Leurs points de rendez-vous étaient codés, seuls les membres du groupe pouvaient comprendre. Ils se donnaient rendez-vous "Place Pereire" et non Place de Maréchal Juin, et allaient boire un verre au "St James", autrement connu comme le James Joyce, ou encore au "Churchill", campé devant l'arc de Triomphe sous l'enseigne du Sir Winston. Seuls Le Saint-Cyr et le Parc Monceau avaient droit à leurs appellations propres. Le parc abritait des promenades confidences limitées au duo, trios ou quatuors, de préférence par temps gris ou encore le dimanche, à l'ouverture, pour éviter la cohue.

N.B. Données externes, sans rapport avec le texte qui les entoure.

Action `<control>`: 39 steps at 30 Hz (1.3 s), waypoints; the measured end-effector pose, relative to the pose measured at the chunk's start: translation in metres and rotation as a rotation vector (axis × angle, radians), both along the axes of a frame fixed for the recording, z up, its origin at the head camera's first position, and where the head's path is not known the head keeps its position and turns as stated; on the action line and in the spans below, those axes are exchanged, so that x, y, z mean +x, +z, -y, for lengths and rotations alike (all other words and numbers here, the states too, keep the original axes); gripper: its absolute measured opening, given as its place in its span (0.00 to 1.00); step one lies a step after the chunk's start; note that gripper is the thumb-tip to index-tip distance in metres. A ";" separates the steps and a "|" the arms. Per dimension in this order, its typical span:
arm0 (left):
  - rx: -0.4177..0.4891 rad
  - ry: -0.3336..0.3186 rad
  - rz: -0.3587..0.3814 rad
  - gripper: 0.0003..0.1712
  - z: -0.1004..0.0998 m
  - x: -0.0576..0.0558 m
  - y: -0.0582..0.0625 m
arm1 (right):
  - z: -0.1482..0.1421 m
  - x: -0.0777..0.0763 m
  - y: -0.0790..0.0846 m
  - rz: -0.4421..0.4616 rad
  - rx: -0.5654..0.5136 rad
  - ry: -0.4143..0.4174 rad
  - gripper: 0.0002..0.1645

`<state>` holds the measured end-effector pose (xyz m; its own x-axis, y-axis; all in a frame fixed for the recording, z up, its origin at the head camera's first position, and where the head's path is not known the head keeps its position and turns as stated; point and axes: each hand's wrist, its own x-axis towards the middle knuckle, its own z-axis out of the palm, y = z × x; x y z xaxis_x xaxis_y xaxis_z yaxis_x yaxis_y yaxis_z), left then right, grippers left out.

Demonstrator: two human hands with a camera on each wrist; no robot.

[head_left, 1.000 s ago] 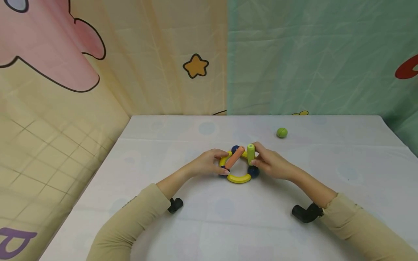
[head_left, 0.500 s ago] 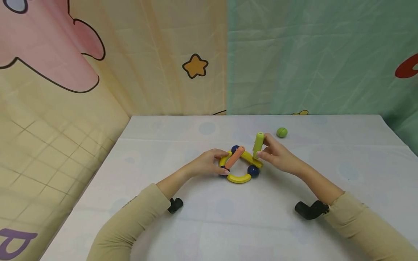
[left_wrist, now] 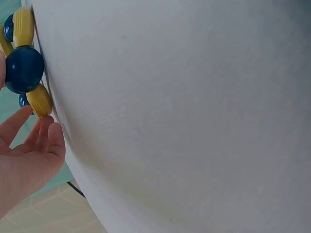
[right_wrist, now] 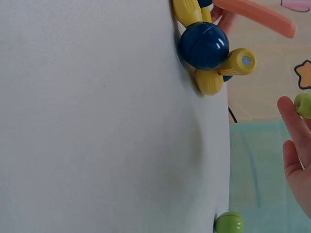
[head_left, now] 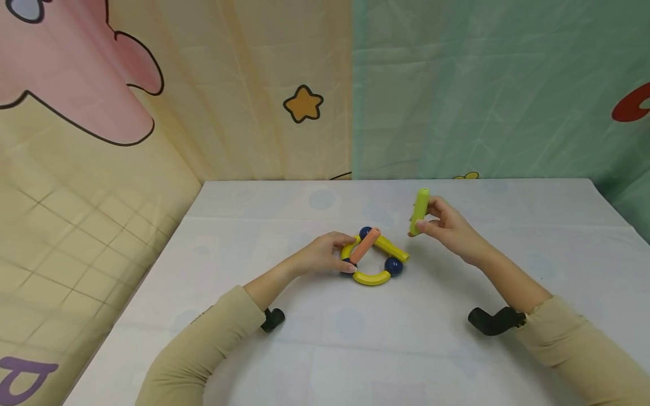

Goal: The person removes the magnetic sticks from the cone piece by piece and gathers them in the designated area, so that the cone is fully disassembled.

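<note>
A ring of yellow magnetic rods and dark blue balls lies on the table; its near side is a curved yellow rod (head_left: pixel 372 278). My left hand (head_left: pixel 322 255) holds the ring's left side, thumb on a blue ball and fingers at another yellow rod (left_wrist: pixel 40 101). From that ball an orange rod (head_left: pixel 364 246) slants upward. A straight yellow rod (head_left: pixel 391 248) runs from the far ball, its outer end apart from the right blue ball (head_left: pixel 393 266). Right of the ring, my right hand (head_left: pixel 449 228) pinches a light green rod (head_left: pixel 420 211) upright.
A green ball (right_wrist: pixel 229 222) sits on the table, hidden behind my right hand in the head view. The white-covered table (head_left: pixel 325 349) ends at a printed curtain (head_left: pixel 431 90). Black wrist camera mounts (head_left: pixel 495 321) hang under both forearms.
My right hand has moved right and toward the back with the green rod, away from the ring. It now covers the green ball in the head view. My left hand has stayed put.
</note>
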<state>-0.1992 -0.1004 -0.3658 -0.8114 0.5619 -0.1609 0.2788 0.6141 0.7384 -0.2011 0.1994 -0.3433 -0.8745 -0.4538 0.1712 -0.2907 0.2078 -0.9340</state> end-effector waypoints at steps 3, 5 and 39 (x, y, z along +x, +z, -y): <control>0.001 0.001 0.002 0.40 0.000 0.000 0.000 | -0.007 -0.001 0.002 -0.005 -0.005 -0.021 0.23; 0.005 0.002 0.001 0.40 0.000 0.000 0.000 | -0.011 -0.001 0.003 -0.008 -0.007 -0.036 0.23; 0.003 -0.008 -0.003 0.40 0.001 0.000 -0.001 | -0.082 -0.027 -0.004 0.239 0.092 -0.446 0.32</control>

Il leur arrivait parfois de donner rendez-vous à des amis étrangers à leur groupe, qu'ils perdaient par fausse inadvertance dans Paris avec leurs lieux inexistants. Les garçons en jouaient en semant des filles trop pressantes, et les filles en riaient alors que leurs prétendants dépités n'arrivaient jamais au rendez-vous. Ils partaient à Lyon avec une carte de Paris et retrouvaient malgré tout le quartier Latin, où encore s'évadaient à Lourdes ou à vélo sur les routes de France avec un simple sac et une boussole.

Ils, c'était nous.

Nous étions nombreux et peu à la fois, plusieurs noyaux coexistant, soeurs, cousins et amis d'enfances, ceux de Chaptal, Carnot ou de St Ursule, ou encore les "expatriés" de Levallois.

Parfois, les garçons se retrouvaient autour de Top Gun et recréaient la bande son tandis que les filles préféraient fumer des cigarettes sur le toit en rêvant études et vacances. Le monde était à nous et nous le refaisions des nuits entières dans des canapés affaissés aux relents de "cervelle", Gin-Baileys-grenadine (jamais plus!), sous lesquels la télécommande s'était égarée, ou encore à trois heures du matin, assis au milieu d'une rue pavée, sous les éclairages publics et dans l'inconscience des voitures tardives.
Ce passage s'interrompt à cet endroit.